* _What the exercise asks_: Please transcribe the listing below in full and word for word, without its pictures.

*** Opening of Dataset extract ***

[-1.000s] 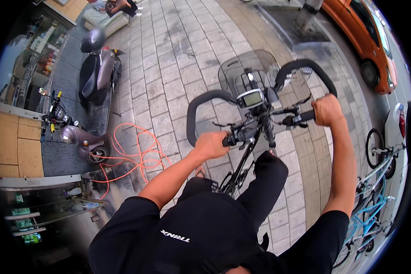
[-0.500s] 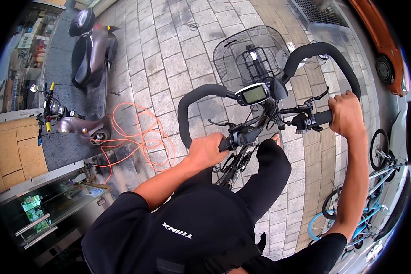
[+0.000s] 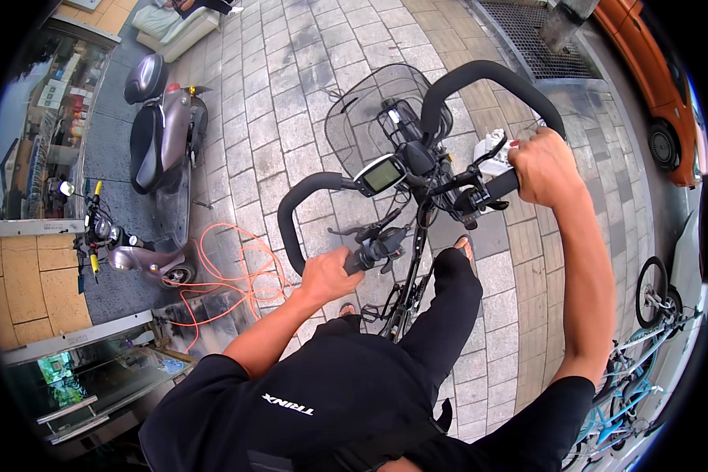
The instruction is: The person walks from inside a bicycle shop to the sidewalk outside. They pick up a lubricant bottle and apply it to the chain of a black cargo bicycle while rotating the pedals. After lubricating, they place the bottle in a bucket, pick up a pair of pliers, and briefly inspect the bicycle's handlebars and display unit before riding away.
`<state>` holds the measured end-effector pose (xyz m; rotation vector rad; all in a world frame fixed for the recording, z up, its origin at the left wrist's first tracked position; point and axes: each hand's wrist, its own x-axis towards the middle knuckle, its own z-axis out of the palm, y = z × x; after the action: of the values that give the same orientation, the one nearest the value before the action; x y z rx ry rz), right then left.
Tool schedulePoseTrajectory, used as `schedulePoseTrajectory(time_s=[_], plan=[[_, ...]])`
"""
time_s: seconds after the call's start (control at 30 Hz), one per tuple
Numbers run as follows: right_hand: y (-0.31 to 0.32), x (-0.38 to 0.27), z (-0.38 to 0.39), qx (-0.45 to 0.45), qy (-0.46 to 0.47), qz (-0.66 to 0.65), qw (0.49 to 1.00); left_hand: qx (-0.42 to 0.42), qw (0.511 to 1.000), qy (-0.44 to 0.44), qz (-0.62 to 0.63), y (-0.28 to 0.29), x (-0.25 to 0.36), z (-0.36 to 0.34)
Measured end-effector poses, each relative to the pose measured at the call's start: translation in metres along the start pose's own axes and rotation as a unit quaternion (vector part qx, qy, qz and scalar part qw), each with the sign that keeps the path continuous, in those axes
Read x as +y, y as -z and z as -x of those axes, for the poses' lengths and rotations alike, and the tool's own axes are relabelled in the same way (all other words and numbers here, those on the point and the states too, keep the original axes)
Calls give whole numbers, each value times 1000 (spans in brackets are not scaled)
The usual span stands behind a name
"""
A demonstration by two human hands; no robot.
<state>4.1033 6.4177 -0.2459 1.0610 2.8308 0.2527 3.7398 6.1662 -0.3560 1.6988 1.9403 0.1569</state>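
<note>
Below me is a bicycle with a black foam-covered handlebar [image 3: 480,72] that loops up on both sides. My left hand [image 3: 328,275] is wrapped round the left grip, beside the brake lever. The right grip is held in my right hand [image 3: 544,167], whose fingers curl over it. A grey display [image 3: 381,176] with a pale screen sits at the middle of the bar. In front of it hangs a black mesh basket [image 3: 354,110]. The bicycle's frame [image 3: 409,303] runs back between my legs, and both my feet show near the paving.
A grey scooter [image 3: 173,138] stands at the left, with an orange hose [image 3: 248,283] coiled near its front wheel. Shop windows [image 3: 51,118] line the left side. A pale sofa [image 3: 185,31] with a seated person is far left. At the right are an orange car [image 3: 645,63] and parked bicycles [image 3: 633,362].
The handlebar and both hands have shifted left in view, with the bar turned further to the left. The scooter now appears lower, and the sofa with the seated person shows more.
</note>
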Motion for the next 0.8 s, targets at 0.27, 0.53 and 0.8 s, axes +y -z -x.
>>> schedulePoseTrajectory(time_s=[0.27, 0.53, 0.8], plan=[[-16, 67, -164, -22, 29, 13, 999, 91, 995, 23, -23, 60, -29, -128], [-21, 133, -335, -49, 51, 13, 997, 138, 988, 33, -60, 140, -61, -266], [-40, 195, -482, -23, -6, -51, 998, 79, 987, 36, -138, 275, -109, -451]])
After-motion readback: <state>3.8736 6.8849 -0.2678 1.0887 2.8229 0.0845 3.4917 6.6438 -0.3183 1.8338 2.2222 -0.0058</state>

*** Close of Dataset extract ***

* _Reply to the exercise_:
[-1.000s] 
[-0.500s] 
[+0.000s] 
The instruction is: The person walks from inside a bicycle shop to the sidewalk outside. They pick up a lubricant bottle and apply it to the chain of a black cargo bicycle while rotating the pedals. After lubricating, they place the bottle in a bucket, pick up a pair of pliers, and briefly inspect the bicycle's handlebars and display unit before riding away.
`<state>` holds the measured end-effector pose (xyz m; rotation vector rad; all in a world frame fixed for the recording, z up, its origin at the left wrist's first tracked position; point and axes: each hand's wrist, its own x-axis towards the middle knuckle, its own z-axis out of the palm, y = z × x; after the action: of the values that give the same orientation, the one nearest the value before the action; x y z rx ry rz), right then left.
Tool schedulePoseTrajectory, used as `schedulePoseTrajectory(time_s=[_], plan=[[_, ...]])`
"""
time_s: seconds after the call's start (control at 30 Hz), one per tuple
Numbers run as follows: right_hand: y (-0.31 to 0.32), x (-0.38 to 0.27), z (-0.38 to 0.39), qx (-0.45 to 0.45), qy (-0.46 to 0.47), qz (-0.66 to 0.65), qw (0.49 to 1.00); left_hand: qx (-0.42 to 0.42), qw (0.511 to 1.000), qy (-0.44 to 0.44), qz (-0.62 to 0.63), y (-0.28 to 0.29), x (-0.25 to 0.36), z (-0.36 to 0.34)
Measured end-effector poses, each relative to the pose measured at the call's start: translation in metres along the start pose's own axes and rotation as a unit quaternion (vector part qx, qy, qz and scalar part qw), each with the sign that keeps the path continuous, in those axes
Read x as +y, y as -z and z as -x of those axes, for the poses' lengths and rotations alike, and the tool's own axes are relabelled in the same way (all other words and numbers here, those on the point and the states too, keep the original axes)
Calls give whole numbers, each value times 1000 (spans in brackets are not scaled)
The usual span stands behind a name
"""
A demonstration by two human hands; no robot.
<state>4.1033 6.4177 -0.2459 1.0610 2.8308 0.2527 3.7398 6.1662 -0.3560 1.6988 1.9403 0.1569</state>
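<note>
Below me is a bicycle with a black foam-covered handlebar [image 3: 480,72] that loops up on both sides. My left hand [image 3: 328,275] is wrapped round the left grip, beside the brake lever. The right grip is held in my right hand [image 3: 544,167], whose fingers curl over it. A grey display [image 3: 381,176] with a pale screen sits at the middle of the bar. In front of it hangs a black mesh basket [image 3: 354,110]. The bicycle's frame [image 3: 409,303] runs back between my legs, and both my feet show near the paving.
A grey scooter [image 3: 173,138] stands at the left, with an orange hose [image 3: 248,283] coiled near its front wheel. Shop windows [image 3: 51,118] line the left side. A pale sofa [image 3: 185,31] with a seated person is far left. At the right are an orange car [image 3: 645,63] and parked bicycles [image 3: 633,362].
The handlebar and both hands have shifted left in view, with the bar turned further to the left. The scooter now appears lower, and the sofa with the seated person shows more.
</note>
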Motion for the next 0.8 s, targets at 0.27, 0.53 and 0.8 s, axes +y -z -x.
>>> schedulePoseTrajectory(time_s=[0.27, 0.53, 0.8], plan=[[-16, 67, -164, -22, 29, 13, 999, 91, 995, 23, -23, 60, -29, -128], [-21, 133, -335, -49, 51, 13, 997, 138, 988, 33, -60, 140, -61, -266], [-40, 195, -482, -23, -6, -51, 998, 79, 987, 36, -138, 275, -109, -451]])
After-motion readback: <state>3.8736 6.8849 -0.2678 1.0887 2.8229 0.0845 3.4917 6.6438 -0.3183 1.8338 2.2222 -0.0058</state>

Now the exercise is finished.